◆ Brief ◆
From the line containing "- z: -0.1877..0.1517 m" to the last line of the records below, retype every line exactly and output nothing else.

◆ Records supplied ◆

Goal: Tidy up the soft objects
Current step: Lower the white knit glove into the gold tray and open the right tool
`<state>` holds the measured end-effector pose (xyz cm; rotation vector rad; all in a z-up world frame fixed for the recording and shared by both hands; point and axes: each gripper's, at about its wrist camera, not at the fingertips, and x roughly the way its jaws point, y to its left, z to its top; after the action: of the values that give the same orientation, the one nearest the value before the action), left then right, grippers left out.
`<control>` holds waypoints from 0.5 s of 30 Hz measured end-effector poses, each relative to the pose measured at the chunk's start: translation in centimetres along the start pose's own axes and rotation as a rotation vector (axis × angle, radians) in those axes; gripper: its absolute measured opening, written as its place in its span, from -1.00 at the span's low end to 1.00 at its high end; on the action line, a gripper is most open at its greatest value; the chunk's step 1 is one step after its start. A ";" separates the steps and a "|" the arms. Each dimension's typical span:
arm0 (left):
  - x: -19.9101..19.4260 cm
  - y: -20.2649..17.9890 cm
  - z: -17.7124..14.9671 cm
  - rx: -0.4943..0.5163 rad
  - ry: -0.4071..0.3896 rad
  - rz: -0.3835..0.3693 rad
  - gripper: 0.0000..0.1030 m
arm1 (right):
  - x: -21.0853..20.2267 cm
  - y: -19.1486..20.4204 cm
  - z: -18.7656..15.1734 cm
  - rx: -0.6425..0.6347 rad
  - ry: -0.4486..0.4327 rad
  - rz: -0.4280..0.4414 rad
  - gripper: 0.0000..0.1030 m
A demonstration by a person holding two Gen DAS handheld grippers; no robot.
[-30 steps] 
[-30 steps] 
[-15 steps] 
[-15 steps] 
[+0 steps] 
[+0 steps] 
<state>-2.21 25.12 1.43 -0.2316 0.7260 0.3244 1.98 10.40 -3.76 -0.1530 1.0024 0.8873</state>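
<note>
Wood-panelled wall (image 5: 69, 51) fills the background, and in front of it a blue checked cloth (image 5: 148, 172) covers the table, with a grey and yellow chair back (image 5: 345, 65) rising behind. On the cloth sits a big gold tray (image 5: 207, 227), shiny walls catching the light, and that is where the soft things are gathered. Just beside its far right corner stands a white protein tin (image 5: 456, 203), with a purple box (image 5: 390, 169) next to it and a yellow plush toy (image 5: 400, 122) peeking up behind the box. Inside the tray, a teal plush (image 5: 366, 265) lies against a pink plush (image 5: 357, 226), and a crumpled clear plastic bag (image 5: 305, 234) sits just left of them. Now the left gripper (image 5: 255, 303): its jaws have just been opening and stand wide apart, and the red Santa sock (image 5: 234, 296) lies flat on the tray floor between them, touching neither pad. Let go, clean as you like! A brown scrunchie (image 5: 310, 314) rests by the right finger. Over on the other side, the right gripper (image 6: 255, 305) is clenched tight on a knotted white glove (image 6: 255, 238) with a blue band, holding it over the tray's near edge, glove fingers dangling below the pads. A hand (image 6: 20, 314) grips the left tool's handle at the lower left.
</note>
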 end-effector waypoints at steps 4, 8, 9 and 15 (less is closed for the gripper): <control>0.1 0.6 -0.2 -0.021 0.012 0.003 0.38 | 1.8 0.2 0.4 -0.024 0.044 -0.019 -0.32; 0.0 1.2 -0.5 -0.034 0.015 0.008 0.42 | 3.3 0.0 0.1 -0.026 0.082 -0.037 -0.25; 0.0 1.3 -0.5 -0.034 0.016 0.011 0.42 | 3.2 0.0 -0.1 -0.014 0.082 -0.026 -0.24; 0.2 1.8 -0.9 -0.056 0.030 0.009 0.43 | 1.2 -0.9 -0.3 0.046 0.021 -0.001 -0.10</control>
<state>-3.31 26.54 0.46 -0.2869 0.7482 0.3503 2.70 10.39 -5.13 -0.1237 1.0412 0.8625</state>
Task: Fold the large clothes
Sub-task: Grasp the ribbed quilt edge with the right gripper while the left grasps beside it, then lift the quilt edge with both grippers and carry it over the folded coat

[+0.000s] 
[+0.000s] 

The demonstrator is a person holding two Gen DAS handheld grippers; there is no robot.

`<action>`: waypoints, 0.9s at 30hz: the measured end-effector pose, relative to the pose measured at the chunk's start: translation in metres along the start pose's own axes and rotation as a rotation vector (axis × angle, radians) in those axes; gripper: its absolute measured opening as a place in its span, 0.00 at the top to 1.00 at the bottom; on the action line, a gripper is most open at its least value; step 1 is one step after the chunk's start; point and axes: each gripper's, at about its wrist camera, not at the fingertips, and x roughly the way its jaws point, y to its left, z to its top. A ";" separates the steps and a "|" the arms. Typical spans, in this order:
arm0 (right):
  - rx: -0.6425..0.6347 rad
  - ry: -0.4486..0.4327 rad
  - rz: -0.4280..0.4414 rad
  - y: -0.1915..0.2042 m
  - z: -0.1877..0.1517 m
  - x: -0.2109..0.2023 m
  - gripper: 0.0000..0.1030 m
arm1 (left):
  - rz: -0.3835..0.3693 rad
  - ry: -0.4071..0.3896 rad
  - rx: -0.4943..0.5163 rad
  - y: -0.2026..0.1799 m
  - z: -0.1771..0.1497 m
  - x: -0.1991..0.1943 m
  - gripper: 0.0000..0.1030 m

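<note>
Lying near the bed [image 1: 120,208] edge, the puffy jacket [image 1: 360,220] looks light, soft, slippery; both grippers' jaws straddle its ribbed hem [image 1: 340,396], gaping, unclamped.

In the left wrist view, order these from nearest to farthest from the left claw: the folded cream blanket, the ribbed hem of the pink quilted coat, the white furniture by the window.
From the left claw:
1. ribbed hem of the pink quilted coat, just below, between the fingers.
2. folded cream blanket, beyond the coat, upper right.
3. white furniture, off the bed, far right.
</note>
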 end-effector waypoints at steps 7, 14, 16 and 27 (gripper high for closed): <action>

◆ Answer box ◆
  - z: -0.1877..0.1517 m
  - x: -0.2109..0.2023 m
  - gripper: 0.0000..0.1030 m
arm1 (left):
  - rz: -0.3835..0.3693 rad
  - ry: -0.4071..0.3896 rad
  - rx: -0.4943..0.5163 rad
  - y: -0.2026..0.1799 m
  - z: -0.1771..0.1497 m
  - x: -0.1991..0.1943 m
  - gripper: 0.0000..0.1030 m

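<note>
Lying near the bed [image 1: 120,208] edge, the puffy jacket [image 1: 360,220] looks light, soft, slippery; both grippers' jaws straddle its ribbed hem [image 1: 340,396], gaping, unclamped.

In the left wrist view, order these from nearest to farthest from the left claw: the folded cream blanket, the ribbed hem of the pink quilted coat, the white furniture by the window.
From the left claw:
1. ribbed hem of the pink quilted coat, just below, between the fingers.
2. folded cream blanket, beyond the coat, upper right.
3. white furniture, off the bed, far right.
</note>
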 end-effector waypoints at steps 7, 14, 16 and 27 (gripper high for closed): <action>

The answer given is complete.